Image & Video

HyperBench reveals fragility in hyperspectral super-resolution evaluations

New framework tests HSR models on 70 configurations, exposing hidden weaknesses

Deep Dive

Hyperspectral super-resolution (HSR) reconstructs high-spatial-resolution images by fusing low-resolution hyperspectral with high-resolution multispectral data. Current evaluation relies on synthetic experiments using Wald’s protocol, but implementations vary widely—often using just one PSF, one or two SRFs, and a couple of downsampling factors. This makes reported performance figures hard to compare and reproduce.
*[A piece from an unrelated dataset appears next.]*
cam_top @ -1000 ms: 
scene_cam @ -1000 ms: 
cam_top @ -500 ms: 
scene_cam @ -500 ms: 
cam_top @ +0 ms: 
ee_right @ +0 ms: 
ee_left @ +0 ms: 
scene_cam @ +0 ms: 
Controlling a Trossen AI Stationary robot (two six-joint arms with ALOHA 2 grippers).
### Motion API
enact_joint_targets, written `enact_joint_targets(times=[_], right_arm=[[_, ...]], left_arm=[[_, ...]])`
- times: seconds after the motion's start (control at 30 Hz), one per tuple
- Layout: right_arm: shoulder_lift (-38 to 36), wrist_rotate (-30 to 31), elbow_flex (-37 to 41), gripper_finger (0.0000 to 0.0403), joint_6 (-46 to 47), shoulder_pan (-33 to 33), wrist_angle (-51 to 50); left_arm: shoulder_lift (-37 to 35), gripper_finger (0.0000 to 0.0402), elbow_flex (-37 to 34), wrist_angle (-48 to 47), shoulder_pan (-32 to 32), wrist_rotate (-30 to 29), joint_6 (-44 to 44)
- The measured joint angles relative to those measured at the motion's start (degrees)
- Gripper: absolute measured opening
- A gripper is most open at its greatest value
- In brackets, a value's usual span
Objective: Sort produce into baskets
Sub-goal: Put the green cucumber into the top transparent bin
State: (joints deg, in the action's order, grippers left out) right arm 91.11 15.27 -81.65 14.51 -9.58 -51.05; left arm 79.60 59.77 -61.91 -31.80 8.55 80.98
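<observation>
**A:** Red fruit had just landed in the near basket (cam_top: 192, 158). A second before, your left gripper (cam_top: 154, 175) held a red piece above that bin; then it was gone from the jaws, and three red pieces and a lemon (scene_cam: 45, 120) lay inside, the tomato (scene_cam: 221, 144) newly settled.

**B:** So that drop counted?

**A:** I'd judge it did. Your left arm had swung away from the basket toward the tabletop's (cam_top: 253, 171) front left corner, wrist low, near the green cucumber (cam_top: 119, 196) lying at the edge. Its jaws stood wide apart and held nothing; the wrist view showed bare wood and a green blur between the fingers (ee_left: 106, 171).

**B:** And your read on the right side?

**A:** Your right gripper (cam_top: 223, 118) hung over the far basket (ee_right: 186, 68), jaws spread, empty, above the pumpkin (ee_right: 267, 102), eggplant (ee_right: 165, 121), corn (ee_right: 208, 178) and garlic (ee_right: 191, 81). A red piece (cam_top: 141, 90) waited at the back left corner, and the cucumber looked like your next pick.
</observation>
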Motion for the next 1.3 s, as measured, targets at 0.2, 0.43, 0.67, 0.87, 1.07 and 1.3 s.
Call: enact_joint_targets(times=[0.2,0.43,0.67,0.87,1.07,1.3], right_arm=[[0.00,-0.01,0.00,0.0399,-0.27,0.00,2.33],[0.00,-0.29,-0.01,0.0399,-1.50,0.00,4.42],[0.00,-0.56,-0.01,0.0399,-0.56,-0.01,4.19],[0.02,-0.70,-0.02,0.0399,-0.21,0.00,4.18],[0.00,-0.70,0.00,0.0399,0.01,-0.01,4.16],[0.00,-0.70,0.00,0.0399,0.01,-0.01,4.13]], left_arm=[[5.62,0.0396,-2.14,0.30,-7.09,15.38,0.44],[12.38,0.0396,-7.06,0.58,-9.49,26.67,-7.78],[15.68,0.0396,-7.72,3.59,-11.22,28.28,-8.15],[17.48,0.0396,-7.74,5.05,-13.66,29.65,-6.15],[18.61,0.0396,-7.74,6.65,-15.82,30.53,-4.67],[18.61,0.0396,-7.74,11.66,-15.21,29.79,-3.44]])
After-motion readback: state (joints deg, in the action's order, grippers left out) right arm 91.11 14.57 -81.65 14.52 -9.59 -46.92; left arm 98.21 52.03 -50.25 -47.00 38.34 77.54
HyperBench addresses this by standardizing degradation configurations: 10 PSFs, 4 SRFs from operational sensors (e.g., Sentinel-2), configurable spatial downsampling, and additive white Gaussian noise. The framework automates large-scale evaluation and structured logging, decoupling model development from experimental design. Evaluating six recent methods across a 70-configuration sweep on four scenes, the authors found inter-method PSNR spread widens from ~5 dB on the easiest PSF to over 13 dB on the hardest—a fragility structurally invisible to conventional single-configuration protocols. HyperBench code is publicly available.

Key Points
  • Supports 10 point spread functions (PSFs) and 4 spectral response functions (SRFs) from real multispectral sensors
  • Evaluated six HSR methods across 70 different degradation configurations on four hyperspectral scenes
  • PSNR spread between methods widens from ~5 dB on easiest PSF to >13 dB on hardest, exposing evaluation fragility

Why It Matters

Standardized evaluation prevents overfitting to easy conditions, vital for remote sensing, medical imaging, and precision agriculture.